The amended resource numbers along with recently completed metallurgy, power studies, environmental assessments, as well as the depreciation of the Brazilian Real will be incorporated in an updated PEA, which should result in substantially better economics than the previous more than acceptable PEA results. The significant increase in the grade and tonnage of the indicated and inferred resource suggests that many more ounces will fall within the pit shell as compared to the 2011 PEA and may provide for a longer mine life and/or higher production rate at a higher overall average head grade. Clearly these revised results, now create a solid foundation for Brazilian Gold to move ahead with great confidence and take São Jorge into mine development, where Brazilian Gold can swiftly become a mid-tier gold mining company.

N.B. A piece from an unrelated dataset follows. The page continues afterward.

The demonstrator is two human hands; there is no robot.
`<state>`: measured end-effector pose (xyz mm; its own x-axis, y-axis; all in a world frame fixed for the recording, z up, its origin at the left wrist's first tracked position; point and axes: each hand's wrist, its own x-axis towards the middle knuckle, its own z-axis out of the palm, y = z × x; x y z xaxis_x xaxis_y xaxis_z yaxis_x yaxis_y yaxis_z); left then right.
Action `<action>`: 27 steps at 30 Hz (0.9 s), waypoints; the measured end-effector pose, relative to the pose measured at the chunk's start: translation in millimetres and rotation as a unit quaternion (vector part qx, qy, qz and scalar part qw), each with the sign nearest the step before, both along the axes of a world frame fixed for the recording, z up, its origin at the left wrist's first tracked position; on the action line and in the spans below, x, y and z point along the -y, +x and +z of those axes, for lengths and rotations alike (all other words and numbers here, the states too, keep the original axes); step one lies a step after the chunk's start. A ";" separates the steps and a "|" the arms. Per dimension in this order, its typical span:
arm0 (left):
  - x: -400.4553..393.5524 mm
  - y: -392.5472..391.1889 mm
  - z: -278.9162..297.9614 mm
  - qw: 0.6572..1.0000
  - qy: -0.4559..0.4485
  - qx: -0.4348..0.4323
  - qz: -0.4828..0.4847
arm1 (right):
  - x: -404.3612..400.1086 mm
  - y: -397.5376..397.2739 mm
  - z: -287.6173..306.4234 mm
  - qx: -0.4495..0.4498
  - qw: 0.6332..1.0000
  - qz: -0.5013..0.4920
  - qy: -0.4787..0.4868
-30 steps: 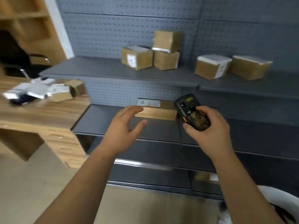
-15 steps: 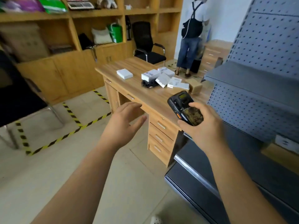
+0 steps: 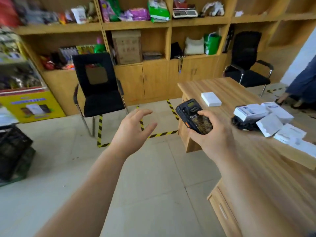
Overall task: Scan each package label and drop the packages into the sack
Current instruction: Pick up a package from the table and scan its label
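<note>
The right hand (image 3: pixel 216 139) has its fingers (image 3: pixel 193 133) curled round a black scanner (image 3: pixel 194 116), thumb lying across its face, the little screen tipped up and away from the person. The left hand (image 3: pixel 132 130) holds nothing: its fingers are spread and loosely bent, thumb standing apart, hovering over the floor to the left of the scanner and touching nothing.

I judge this a between-packages moment: scanner ready, free hand going for the next parcel. Nothing is being scanned and nothing is being dropped.

The packages (image 3: pixel 266 119) lie on the wooden surface (image 3: pixel 256 161) to the right of the scanner, a loose heap of white boxes and flat white parcels, some leaning on one another, with something black half under them. One more white box (image 3: pixel 211 99) sits alone just beyond the scanner, nearer the surface's far corner. No sack is in view, so I cannot tell where it stands.

The next move seems to call for the empty hand to cross to the heap, lift a parcel, and turn its label toward the scanner. The labels are too blurred to read from here.

Left of the scanner a black chair (image 3: pixel 99 89) stands on the floor by yellow-black tape (image 3: pixel 100 129), with wooden shelving behind.
</note>
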<state>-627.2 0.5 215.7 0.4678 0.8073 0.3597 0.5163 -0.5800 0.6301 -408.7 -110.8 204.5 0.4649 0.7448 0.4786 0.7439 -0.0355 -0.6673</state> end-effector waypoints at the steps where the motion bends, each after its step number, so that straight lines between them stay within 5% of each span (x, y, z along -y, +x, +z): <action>1: -23.0 3.3 -2.6 1.000 0.001 -0.002 0.003 | -23.8 3.9 -3.2 -0.005 1.000 0.004 -0.006; 6: -132.4 47.0 -20.2 0.999 -0.019 0.008 -0.035 | -114.6 35.2 -20.7 -0.023 0.998 -0.045 -0.022; 13: -249.2 189.2 -29.5 0.973 -0.048 0.001 -0.225 | -160.2 115.0 -28.2 -0.066 0.963 -0.259 -0.025; 20: -258.6 336.4 -42.9 0.921 -0.068 -0.023 -0.384 | -121.3 194.7 -42.9 -0.105 0.901 -0.417 -0.062; 27: -264.5 468.2 -68.4 0.901 -0.055 -0.072 -0.424 | -114.9 299.3 -76.0 -0.122 0.874 -0.467 -0.056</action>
<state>-159.0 265.0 147.3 0.9689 0.1646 0.1849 -0.0017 -0.7425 0.6699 -109.4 4.1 128.5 0.9734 0.0215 0.2282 0.1910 -0.6269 -0.7554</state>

The amended São Jorge resource statement along with resources outlined on the Surubim (Jau deposit) and Boa Vista (VG1 deposit) projects in 2012 now totals 715,000 ounces (14.42 Mt grading 1.54 g/t gold) in the indicated category and 1,921,000 ounces (59.76 Mt grading 1.0 g/t gold) in the inferred category at a 0.3 g/t gold cut-off. This global resource statement does not include results from a recently completed drill program on the Batistão project, which will be the subject of a NI43-101 resource estimate early in 2013."

The São Jorge deposit is approximately 1,400 m long by up to 200 m wide and has been intersected in drill holes to 350 m depth; the deposit strikes northwest and has a sub-vertical dip. The deposit is hosted in quartz monzogranite and mineralization appears to be spatially associated with a number of discontinuous shear and fracture zones. Alteration minerals included chlorite, epidote, sericite, silica and sulphides that occur along fractures or where the fracture density is high as pervasive alteration. The predominant sulphide is pyrite with minor amounts of chalcopyrite. Gold mineralization is commonly associated with silica-sericite-sulphide alteration and higher gold values are generally associated with higher pyrite content and the presence of chalcopyrite.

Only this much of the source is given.